# Explore the statistics across all scenarios

This notebook aims at providing basic tools for exploring the results of the rule `run_all_scenarios`.
After loading all files `results/*/stats.csv`, the notebooks explore the content

### Load imports

In [None]:
import xarray as xr
import geopandas as gpd
import pandas as pd
import matplotlib
import matplotlib.pyplot as plt
import numpy as np
import requests
import pypsa
import shutil
from rasterio.plot import show
from shapely.wkt import loads
from shapely.geometry import Point
from shapely.geometry import LineString
from pathlib import Path
import country_converter as coco


# change current directory to parent folder
import os
import sys

if not os.path.isdir("pypsa-earth"):
    os.chdir("../..")
sys.path.append(os.getcwd()+"/pypsa-earth/scripts")

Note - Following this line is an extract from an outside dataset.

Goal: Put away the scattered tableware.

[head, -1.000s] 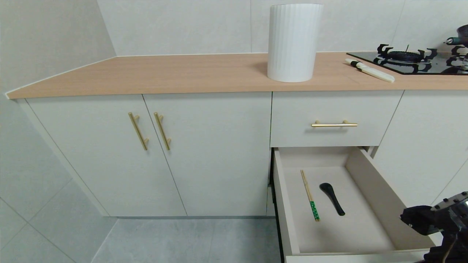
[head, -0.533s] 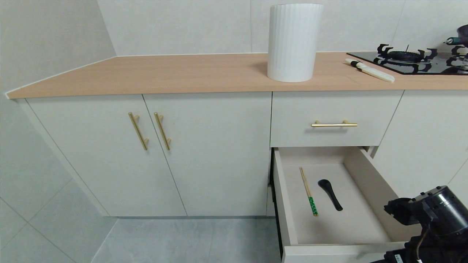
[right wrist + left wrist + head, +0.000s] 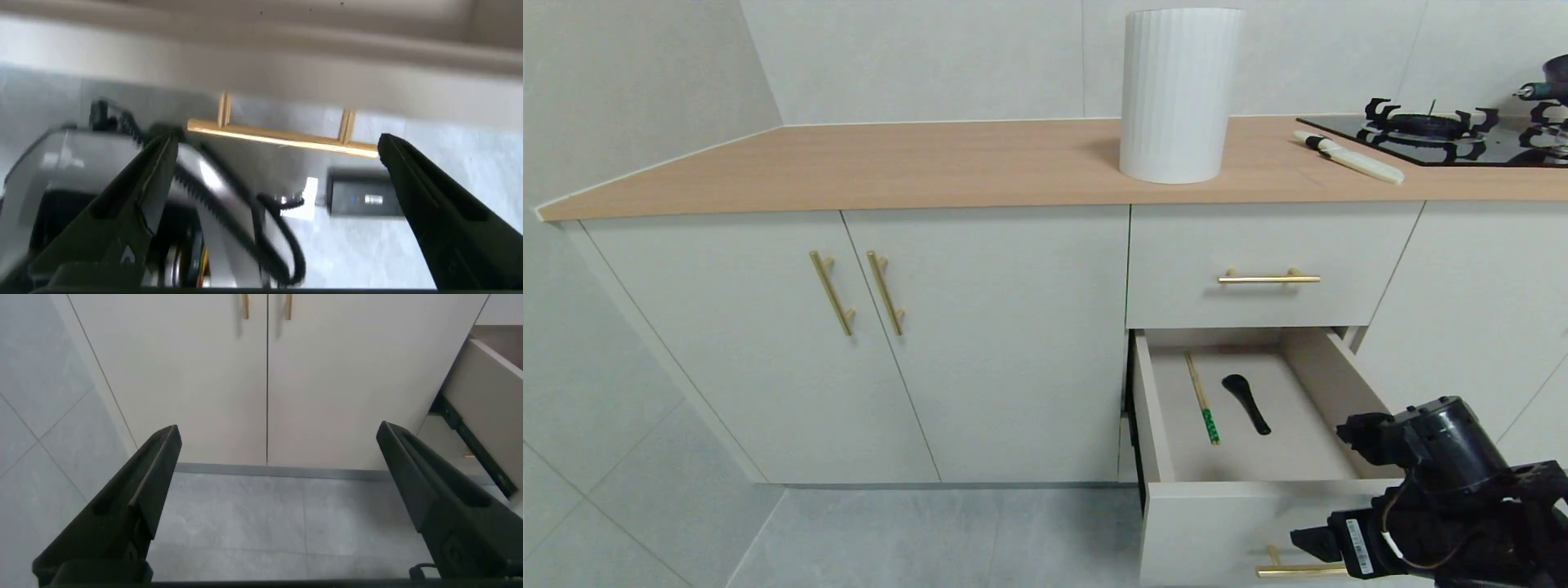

from _helpers import read_csv_nafix
from _helpers import two_digits_2_name_country, country_name_2_two_digits

cc = coco.CountryConverter()

## Load all stats.csv files

Loads all files in the form of `results/{scenario_name}/stats.csv` and creates a dataframe indexed by `scenario_name`.
The merged dataframe is then saved locally.

In [None]:
import pandas as pd

df_list = []

for scenario in Path("pypsa-earth/results").glob("*"):
    if scenario.is_dir():
        stats_path = Path.joinpath(scenario, "stats.csv")
        if stats_path.is_file():
            df_temp = read_csv_nafix(str(stats_path), header=[0, 1], index_col=0)
            df_temp.index = [str(scenario.name)]
            df_list.append(df_temp)
        else:
            print("Missing entry for " + str(stats_path))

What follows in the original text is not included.